Much of the hardware needed for microgravity research with humans has already been developed for laboratory use, but flight or even portable units are often not available. Even less flight equipment and fewer facilities exist for animal research. Several techniques should be developed or obtained for space physiology research in both animals and humans. These are described briefly:

  • Automated recording devices should be used extensively to capture physiological data with minimal additional astronaut involvement. Examples include exercise equipment that records astronaut identification, date, time, and workload; a simple body-mass measuring device; a dietary log system that does not require a manual logbook entry each time food or drink is consumed; and an automated urine measurement system that records void volumes, but also makes and records simple measures of electrolytes, creatinine levels, and so on. Such devices would greatly enhance the quality and quantity of physiological data obtained and would decrease the crew time required for such measurements.
  • Accurate measurements should be made of cardiac output for both humans and animals. A human-rated, noninvasive foreign gas system would be appropriate for humans, but animal systems will require chronically implanted, stable, low-risk technologies, such as electromagnetic or Doppler flow probes.

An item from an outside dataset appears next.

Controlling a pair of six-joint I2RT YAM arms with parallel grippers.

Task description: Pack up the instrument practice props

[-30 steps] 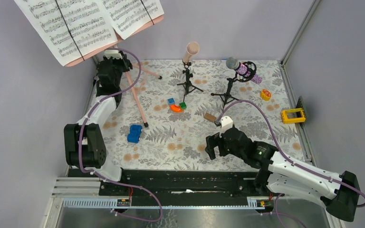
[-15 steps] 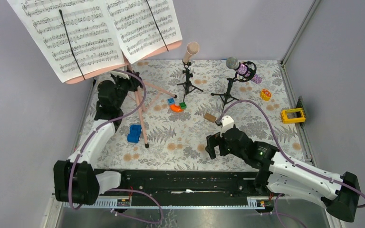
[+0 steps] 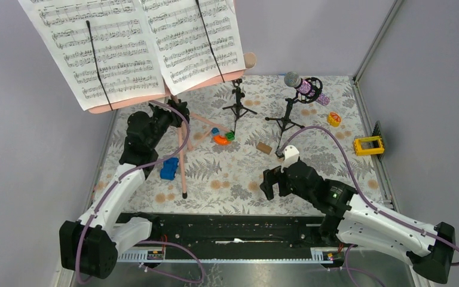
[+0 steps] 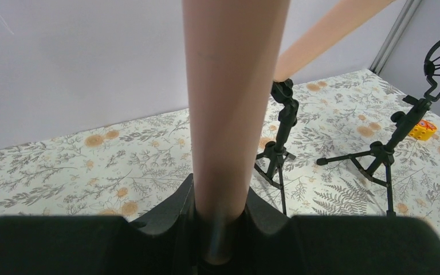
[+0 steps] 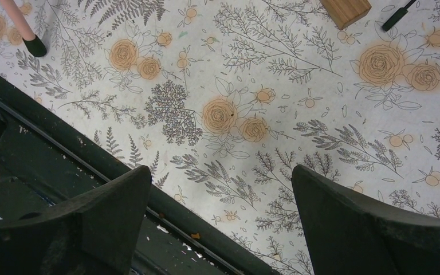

  • Systems for accurate measurement of heart rate and both cuff and beat-to-beat blood pressure should be readily available during all phases of flight. Such systems should be easy to apply and use and, where possible, should include data storage and suitable interfaces for down-link capability. Electrocardiograms and beat-to-beat blood pressure could be analyzed for first-order hemodynamics, variability, spectral content, power, and so on and correlated with other indices of cardiopulmonary function.
  • Respiratory gas measurements are critical for most studies of pulmonary function. Equipment such as lightweight, stable mass spectrometers and ultrasonic flow meters, although complex, should be obtained and modified for flight.
  • A scintigraphic imaging system should be developed for flight and should include a variety of imaging energy levels to support graphical and metabolic imaging of at least blood, bone, and muscle. Such a device would be multidisciplinary in its usage and would support metabolic, cardiopulmonary, and musculoskeletal discipline experiments. Ultrasound imaging systems should be available on the International Space Station. Magnetic resonance imaging (MRI) and computed tomography (CT) systems would be highly desirable for spaceflight and should be considered if continued advances in technology reduce their size and power consumption sufficiently.
  • Exercise equipment should be multifunctional to permit exercise in multiple modalities, as well as testing and recording of astronaut data. Linkage with physiological monitoring equipment is also important.